> Instructions for the task
A letter-for-letter copy of the listing is required, with no pictures in it.
╭─ Material provided
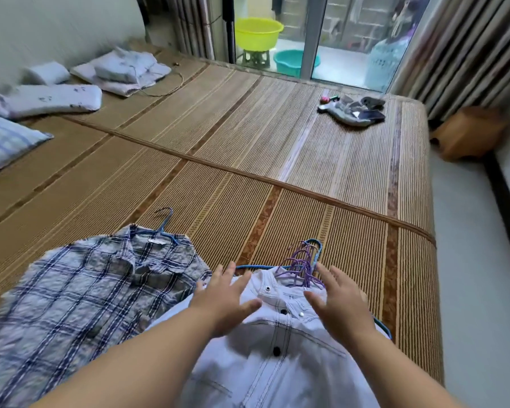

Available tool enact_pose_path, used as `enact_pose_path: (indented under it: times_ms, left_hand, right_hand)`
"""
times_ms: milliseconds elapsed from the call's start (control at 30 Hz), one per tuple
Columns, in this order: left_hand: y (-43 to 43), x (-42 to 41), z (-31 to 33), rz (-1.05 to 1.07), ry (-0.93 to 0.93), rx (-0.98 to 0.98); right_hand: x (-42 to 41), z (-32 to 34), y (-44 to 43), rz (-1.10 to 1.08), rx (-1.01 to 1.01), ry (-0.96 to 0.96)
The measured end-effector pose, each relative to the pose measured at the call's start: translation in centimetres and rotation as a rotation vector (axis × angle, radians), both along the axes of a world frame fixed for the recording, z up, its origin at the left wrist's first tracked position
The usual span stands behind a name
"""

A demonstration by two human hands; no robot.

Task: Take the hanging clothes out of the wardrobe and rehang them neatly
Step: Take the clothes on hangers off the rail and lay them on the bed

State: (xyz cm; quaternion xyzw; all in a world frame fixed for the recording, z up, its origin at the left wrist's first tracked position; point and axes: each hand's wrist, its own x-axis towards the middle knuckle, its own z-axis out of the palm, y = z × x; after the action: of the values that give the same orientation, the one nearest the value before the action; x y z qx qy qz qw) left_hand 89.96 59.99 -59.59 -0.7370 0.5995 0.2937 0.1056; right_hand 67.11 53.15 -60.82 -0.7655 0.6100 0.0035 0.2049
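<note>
A white shirt with dark stitching and snap buttons [280, 348] lies on the woven bed mat [248, 172], on top of a bunch of purple and blue hangers [304, 260] whose hooks stick out past its collar. To its left lies a blue-and-white checked shirt [86, 293] on a blue hanger [165, 225]. My left hand [223, 301] hovers with spread fingers over the white shirt's left collar. My right hand [339, 301] is spread the same way over the right collar, beside the hanger hooks. Neither hand holds anything.
Pillows [50, 98] and folded bedding [124, 72] lie at the bed's far left. A small pile of items [354, 110] sits at the far right corner. A cardboard box [468, 134] stands on the floor right of the bed. Basins [258, 32] stand beyond the glass door.
</note>
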Motion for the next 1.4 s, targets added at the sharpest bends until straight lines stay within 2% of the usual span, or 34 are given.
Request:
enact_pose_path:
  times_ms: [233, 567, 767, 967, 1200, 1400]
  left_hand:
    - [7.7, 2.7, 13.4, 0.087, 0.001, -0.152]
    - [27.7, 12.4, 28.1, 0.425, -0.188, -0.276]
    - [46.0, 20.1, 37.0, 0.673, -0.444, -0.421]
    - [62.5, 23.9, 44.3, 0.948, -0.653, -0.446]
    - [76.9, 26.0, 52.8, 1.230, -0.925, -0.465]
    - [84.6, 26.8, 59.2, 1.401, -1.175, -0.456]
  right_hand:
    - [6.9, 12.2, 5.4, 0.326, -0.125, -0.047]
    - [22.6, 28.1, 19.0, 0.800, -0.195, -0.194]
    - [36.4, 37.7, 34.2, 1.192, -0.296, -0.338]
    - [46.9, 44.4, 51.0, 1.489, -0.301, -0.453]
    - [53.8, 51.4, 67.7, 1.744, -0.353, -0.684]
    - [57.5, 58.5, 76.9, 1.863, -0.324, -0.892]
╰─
> Response for this exercise
Available tool enact_pose_path, used as `enact_pose_path: (indented under it: times_ms, left_hand, right_hand)`
"""
times_ms: milliseconds elapsed from the call's start (control at 30 Hz), one per tuple
Columns, in this order: left_hand: y (-43 to 43), x (-42 to 41), z (-31 to 33), rz (-1.05 to 1.07), ry (-0.93 to 0.93), rx (-0.98 to 0.98); right_hand: x (-42 to 41), z (-32 to 34), y (-44 to 43), rz (-1.10 to 1.08), rx (-1.01 to 1.01), ry (-0.96 to 0.96)
The measured end-effector pose, each relative to the pose measured at the call's start: translation in centimetres and rotation as a rotation vector (axis × angle, radians), both along the axes of a world frame fixed for the recording, z up, its origin at the left wrist's first tracked position
The usual span stands behind a name
"""

A demonstration by two human hands; no robot.

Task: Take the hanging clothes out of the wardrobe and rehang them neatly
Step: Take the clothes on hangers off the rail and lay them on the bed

State: (xyz cm; quaternion xyzw; all in a world frame fixed for the recording, z up, its origin at the left wrist's first tracked position; point and axes: each hand's wrist, its own x-axis towards the middle knuckle, its own z-axis out of the palm, y = z × x; after the action: of the values that give the same orientation, the one nearest the value before the action; x y z qx qy qz qw) left_hand 89.96 59.99 -59.59 -0.7370 0.5995 0.2937 0.1056; right_hand 67.11 53.15 -60.82 -0.7655 0.6100 0.0035 0.2049
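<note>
A white shirt with dark stitching and snap buttons [280, 348] lies on the woven bed mat [248, 172], on top of a bunch of purple and blue hangers [304, 260] whose hooks stick out past its collar. To its left lies a blue-and-white checked shirt [86, 293] on a blue hanger [165, 225]. My left hand [223, 301] hovers with spread fingers over the white shirt's left collar. My right hand [339, 301] is spread the same way over the right collar, beside the hanger hooks. Neither hand holds anything.
Pillows [50, 98] and folded bedding [124, 72] lie at the bed's far left. A small pile of items [354, 110] sits at the far right corner. A cardboard box [468, 134] stands on the floor right of the bed. Basins [258, 32] stand beyond the glass door.
</note>
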Motion for the next 1.4 s, targets added at the sharpest bends until straight lines stay within 2% of the usual span, or 34 are given.
Request:
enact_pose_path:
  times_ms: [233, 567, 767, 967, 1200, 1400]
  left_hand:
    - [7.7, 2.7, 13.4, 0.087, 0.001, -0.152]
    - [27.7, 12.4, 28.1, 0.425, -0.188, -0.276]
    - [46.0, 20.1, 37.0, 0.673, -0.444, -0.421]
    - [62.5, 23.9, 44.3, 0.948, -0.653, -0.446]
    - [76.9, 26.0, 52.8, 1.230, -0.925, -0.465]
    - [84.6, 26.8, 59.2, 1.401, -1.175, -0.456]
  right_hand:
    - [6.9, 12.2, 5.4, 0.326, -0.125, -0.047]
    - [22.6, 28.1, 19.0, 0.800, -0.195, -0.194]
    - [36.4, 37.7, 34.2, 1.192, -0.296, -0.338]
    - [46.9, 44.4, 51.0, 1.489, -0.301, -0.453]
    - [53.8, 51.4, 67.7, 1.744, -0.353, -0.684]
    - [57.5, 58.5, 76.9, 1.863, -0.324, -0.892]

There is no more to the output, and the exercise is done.